**Activity**
Nothing but the lines below from the one with "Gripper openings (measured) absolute" through the one with "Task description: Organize" should be output, each exactly as given, and no pictures.

**Record extracts**
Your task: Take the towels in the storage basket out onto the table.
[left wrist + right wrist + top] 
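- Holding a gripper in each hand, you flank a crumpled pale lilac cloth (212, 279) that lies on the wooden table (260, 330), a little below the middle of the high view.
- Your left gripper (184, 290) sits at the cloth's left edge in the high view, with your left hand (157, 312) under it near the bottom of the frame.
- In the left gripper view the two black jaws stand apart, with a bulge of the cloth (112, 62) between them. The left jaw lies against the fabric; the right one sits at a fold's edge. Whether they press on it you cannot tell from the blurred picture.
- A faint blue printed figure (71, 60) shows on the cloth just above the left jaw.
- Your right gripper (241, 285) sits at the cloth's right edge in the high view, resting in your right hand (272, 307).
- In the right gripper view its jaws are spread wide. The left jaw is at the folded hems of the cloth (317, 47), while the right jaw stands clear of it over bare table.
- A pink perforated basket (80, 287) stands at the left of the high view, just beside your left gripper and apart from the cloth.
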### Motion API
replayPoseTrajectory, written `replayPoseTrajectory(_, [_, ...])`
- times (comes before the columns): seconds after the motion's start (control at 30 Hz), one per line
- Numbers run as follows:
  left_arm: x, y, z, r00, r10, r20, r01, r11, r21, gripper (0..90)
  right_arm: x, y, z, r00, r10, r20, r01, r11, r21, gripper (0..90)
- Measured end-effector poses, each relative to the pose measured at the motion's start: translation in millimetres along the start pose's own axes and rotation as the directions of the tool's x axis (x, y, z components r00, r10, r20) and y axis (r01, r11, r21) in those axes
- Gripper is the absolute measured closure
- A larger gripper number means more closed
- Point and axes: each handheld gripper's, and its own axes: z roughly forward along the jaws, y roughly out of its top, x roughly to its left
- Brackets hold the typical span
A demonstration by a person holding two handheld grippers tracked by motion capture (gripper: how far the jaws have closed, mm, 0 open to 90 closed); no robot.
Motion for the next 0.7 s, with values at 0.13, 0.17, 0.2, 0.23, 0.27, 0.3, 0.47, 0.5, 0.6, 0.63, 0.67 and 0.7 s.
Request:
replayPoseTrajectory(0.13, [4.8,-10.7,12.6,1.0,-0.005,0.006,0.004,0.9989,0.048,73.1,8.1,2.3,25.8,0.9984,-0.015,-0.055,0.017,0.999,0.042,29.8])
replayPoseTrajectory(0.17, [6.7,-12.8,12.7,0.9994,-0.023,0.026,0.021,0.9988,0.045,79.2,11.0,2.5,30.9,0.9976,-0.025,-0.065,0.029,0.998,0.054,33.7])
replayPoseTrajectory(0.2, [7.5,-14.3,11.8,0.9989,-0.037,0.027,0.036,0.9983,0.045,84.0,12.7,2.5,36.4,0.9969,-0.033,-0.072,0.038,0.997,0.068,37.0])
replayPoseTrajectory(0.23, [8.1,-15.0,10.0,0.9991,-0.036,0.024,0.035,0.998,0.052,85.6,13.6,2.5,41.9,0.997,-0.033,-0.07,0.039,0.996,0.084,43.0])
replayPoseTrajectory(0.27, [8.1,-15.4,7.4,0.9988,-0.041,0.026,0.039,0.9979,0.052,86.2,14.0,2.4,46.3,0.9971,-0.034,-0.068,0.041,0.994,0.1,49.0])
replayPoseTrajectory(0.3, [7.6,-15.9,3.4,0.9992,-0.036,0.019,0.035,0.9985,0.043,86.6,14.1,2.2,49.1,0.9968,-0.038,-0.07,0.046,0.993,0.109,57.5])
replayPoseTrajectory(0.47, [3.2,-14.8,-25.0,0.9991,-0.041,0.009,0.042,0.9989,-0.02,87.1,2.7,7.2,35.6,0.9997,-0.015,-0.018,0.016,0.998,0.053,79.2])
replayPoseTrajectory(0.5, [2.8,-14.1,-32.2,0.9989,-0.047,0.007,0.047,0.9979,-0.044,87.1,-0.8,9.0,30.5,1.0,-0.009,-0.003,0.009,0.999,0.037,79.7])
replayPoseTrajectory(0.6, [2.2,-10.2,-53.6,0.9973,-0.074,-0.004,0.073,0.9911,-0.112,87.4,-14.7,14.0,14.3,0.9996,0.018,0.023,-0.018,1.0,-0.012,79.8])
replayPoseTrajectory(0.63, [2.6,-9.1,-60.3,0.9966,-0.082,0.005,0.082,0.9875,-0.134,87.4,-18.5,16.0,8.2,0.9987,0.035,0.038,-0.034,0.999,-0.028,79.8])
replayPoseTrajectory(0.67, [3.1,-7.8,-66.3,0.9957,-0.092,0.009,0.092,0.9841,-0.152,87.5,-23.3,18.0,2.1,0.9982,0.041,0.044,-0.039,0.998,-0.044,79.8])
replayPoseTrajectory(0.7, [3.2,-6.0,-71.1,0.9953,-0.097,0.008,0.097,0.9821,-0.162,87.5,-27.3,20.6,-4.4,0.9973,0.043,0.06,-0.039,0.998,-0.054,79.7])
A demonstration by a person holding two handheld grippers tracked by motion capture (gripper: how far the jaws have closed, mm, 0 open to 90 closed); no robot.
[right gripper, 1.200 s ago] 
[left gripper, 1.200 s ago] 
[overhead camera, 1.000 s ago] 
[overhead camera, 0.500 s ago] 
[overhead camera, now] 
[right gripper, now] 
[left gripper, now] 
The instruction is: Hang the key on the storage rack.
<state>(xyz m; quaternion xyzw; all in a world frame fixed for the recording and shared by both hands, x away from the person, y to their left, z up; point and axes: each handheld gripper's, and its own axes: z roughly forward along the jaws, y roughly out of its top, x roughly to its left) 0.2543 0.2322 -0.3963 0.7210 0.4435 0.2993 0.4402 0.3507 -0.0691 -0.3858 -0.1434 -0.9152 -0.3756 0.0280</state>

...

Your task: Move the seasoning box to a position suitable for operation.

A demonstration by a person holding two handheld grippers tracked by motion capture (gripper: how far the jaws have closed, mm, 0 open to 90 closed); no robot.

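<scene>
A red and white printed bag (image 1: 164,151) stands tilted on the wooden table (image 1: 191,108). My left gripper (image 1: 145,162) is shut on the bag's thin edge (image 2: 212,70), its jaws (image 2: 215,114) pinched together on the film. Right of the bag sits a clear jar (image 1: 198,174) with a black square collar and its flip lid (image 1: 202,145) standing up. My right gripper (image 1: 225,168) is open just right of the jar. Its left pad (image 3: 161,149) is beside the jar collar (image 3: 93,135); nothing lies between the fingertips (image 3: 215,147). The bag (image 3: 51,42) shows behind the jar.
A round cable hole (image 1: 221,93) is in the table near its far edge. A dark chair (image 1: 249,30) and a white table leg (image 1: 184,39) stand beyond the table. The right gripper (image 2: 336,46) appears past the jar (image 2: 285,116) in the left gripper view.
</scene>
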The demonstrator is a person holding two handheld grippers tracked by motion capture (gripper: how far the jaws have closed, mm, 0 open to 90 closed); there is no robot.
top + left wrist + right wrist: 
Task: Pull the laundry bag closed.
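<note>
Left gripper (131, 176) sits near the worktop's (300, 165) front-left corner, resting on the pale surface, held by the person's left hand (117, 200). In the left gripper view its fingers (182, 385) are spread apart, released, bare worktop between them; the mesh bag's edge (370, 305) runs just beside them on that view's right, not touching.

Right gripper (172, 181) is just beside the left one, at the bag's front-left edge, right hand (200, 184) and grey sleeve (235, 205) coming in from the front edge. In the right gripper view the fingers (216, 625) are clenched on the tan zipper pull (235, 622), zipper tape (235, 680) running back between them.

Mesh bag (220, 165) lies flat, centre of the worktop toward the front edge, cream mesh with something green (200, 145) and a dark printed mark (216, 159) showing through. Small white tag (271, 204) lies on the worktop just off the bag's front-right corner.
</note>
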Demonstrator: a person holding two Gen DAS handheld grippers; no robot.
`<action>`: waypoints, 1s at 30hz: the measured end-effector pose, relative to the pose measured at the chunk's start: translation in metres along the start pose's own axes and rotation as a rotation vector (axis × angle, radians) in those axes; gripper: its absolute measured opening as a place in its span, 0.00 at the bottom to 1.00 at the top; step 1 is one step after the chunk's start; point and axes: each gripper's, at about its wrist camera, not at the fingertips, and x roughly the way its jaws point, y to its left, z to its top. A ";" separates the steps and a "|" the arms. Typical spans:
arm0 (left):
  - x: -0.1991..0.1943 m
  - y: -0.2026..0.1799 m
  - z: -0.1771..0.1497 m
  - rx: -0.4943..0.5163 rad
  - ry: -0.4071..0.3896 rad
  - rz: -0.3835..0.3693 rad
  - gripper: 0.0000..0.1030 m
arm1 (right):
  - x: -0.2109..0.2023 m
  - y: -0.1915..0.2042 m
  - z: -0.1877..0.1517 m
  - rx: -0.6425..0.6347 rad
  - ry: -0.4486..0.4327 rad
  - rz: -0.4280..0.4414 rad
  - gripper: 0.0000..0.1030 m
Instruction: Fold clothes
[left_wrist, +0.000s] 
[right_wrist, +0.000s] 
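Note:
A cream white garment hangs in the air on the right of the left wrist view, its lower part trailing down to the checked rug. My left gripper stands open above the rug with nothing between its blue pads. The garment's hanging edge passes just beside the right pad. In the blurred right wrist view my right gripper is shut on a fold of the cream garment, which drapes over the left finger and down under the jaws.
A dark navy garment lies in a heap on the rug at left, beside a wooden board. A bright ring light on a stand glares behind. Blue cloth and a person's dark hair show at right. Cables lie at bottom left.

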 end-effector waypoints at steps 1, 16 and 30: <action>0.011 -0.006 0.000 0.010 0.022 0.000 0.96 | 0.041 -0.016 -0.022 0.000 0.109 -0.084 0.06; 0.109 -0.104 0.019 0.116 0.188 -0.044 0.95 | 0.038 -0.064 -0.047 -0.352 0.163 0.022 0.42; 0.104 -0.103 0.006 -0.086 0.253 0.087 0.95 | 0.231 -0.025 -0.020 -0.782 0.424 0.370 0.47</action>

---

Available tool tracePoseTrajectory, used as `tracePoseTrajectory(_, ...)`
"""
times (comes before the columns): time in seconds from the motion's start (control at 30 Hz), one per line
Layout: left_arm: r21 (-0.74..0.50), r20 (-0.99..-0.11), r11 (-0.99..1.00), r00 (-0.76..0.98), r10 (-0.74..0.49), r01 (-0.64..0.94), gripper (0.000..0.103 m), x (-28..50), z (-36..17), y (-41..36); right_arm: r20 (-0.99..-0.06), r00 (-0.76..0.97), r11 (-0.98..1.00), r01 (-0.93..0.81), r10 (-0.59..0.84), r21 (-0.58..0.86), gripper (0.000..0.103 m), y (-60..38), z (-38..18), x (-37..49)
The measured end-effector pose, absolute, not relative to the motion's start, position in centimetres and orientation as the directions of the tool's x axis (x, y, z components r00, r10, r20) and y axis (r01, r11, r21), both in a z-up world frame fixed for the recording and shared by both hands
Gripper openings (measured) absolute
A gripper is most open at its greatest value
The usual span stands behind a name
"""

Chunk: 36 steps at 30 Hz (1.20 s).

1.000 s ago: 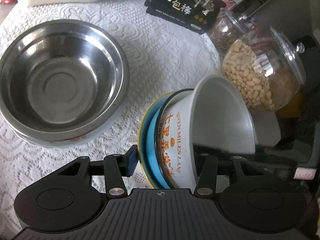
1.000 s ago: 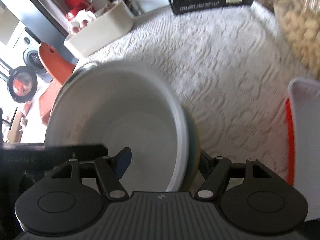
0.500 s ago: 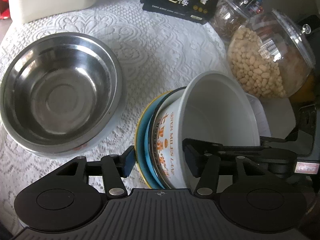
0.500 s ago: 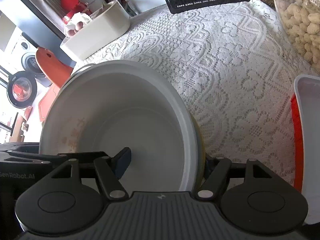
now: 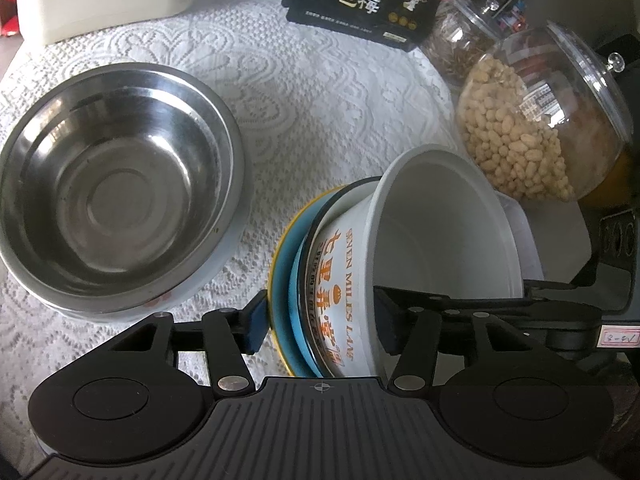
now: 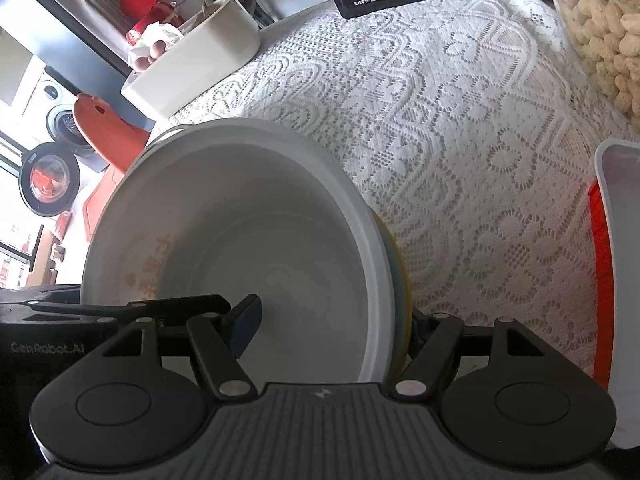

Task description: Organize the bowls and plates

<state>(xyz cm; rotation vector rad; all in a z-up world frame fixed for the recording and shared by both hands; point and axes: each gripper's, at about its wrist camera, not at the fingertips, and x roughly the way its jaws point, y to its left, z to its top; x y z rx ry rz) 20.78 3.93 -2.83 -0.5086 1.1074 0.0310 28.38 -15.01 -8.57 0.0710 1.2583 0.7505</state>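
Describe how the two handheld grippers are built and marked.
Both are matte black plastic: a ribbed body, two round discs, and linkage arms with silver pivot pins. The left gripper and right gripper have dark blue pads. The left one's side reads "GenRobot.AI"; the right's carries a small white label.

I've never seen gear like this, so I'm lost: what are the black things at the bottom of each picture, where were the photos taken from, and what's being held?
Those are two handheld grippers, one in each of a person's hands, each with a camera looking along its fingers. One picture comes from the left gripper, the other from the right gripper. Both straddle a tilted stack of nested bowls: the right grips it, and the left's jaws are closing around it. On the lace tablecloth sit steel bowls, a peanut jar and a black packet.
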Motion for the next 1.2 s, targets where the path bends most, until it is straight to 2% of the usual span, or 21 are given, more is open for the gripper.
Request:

**Output for this task**
Gripper openings (measured) absolute
A gripper is most open at its greatest value
The usual span stands behind a name
"""

Chunk: 36 steps at 30 Hz (1.20 s).

1.000 s ago: 
1.000 s ago: 
0.500 s ago: 
0.500 s ago: 
now: 
now: 

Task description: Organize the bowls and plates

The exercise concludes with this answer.